In questo caso le proposte non mancano, basta guardarsi intorno e cercare le giuste informazioni. Ad esempio informandosi su Edison, o su Eni o Acea e gli altri operatori del mercato, è possibile individuare la formula più adatta alle proprie esigenze di risparmio.

Luce e gas: muoviamoci con anticipo

Le previsioni meteo non sono incoraggianti, sono previsti ulteriori peggioramenti già nelle prossime ore. Una ragione in più per restare rintanati al caldo, chiusi tra le rassicuranti pareti domestiche. Per giocare d’anticipo ed ottimizzare le possibilità di risparmio, sarebbe opportuno seguire delle periodiche attività di manutenzione degli impianti. Un’attività che dovrebbe essere estesa anche alle porte e alle finestre delle abitazioni, per evitare perdite e quindi inutili sprechi di energia e denaro.
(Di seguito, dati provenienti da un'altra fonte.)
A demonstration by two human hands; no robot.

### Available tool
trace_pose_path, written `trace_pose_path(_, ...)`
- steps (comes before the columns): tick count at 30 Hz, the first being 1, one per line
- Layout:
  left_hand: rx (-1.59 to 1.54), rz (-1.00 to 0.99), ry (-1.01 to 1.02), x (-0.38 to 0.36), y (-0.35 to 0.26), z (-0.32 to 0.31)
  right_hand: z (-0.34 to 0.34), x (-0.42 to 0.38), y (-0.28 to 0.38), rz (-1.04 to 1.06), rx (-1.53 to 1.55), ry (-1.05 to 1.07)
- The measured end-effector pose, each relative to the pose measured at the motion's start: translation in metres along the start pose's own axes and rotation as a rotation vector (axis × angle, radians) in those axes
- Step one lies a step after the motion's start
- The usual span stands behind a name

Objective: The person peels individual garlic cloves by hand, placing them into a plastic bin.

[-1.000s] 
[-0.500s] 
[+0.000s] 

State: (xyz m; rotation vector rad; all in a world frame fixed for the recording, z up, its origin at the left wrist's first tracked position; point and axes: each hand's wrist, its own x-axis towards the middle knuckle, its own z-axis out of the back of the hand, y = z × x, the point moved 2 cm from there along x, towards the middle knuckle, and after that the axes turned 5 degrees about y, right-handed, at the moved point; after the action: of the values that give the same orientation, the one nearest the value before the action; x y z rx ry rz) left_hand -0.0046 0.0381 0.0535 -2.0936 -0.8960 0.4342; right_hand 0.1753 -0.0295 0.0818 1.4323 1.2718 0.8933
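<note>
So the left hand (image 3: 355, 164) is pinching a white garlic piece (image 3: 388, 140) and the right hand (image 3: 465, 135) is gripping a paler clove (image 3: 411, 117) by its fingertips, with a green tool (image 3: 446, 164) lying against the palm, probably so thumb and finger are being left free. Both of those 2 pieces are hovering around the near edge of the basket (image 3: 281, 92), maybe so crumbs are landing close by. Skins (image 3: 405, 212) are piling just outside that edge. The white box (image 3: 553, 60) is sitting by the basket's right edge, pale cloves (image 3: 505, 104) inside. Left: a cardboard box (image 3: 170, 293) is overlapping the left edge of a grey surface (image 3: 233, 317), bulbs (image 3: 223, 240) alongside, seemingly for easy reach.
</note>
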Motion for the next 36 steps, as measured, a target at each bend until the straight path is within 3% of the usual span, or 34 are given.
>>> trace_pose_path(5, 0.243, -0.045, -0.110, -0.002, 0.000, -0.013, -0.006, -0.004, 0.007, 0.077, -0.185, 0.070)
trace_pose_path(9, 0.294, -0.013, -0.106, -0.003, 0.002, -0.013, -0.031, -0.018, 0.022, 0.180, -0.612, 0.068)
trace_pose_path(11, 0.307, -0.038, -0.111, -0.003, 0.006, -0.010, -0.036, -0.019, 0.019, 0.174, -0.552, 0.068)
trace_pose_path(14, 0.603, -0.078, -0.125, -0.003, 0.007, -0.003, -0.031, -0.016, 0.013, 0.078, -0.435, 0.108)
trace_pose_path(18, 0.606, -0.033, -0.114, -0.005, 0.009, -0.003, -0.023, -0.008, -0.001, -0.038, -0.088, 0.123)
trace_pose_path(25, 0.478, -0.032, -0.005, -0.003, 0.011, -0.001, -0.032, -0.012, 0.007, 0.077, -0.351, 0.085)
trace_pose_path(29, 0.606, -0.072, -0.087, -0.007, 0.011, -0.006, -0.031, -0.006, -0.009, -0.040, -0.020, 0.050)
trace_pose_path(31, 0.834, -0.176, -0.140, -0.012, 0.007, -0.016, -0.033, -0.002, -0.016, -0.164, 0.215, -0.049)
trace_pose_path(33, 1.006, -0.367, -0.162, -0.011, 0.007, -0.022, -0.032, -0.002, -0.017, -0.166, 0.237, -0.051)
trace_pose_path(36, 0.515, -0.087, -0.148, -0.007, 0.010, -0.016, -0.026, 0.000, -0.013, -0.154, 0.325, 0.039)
Una buona norma da seguire sarebbe anche quella di limitare la temperatura preimpostata degli impianti di riscaldamento. Un gesto che eviterà non solo gli sprechi energetici, ma limiterà anche i rischi per la nostra salute. Del resto la normativa nazionale definisce i 20 gradi come la temperatura ottimale per rendere gli ambienti salutari e confortevoli. Senza dimenticare che il consumo stimato per ogni grado centigrado superiore a questa soglia va ad aumentare del 6 o 7% i costi indicati in bolletta.

Limitare le dispersioni di calore ed energia

Verificata la totale integrità dei materiali e il corretto funzionamento di porte e finestre, si potrebbe pensare di adottare dei materiali isolanti per evitare di disperdere il calore domestico e mantenere per un tempo più prolungato delle buoni condizioni di comfort. Un’altra strategia sarebbe quella di evitare di coprire termosifoni e le fonti di calore con materiali plastici o tendaggi dalla trama troppo fitta. Meglio lasciarli liberi, permettendo al calore di propagarsi nell’ambiente.

Usare la caldaia e, più in generale tutti gli elettrodomestici, nel momento di reale bisogno, evitando di lasciarli in modalità stand-by. Una regola semplice, da seguire soprattutto in vista di partenze o nei casi di uso occasionale e limitato. Nel caso della caldaia poi sarebbe addirittura opportuno spegnerla durante la notte. Un consiglio valido per risparmiare luce e gas, potrebbe essere l’abitudine di usare tutti gli elettrodomestici quando necessario e a pieno carico.

Se gli impegni quotidiani portano a trascorrere la maggior parte della giornata fuori casa, converrebbe allora sottoscrivere un contratto con tariffa bioraria. Concentrando la quasi totalità dei consumi in determinate fasce orarie, dalle 19 alle 8 del mattino nei giorni feriali e durante tutto il weekend e i festivi, è possibile avere un ottimo margine di risparmio.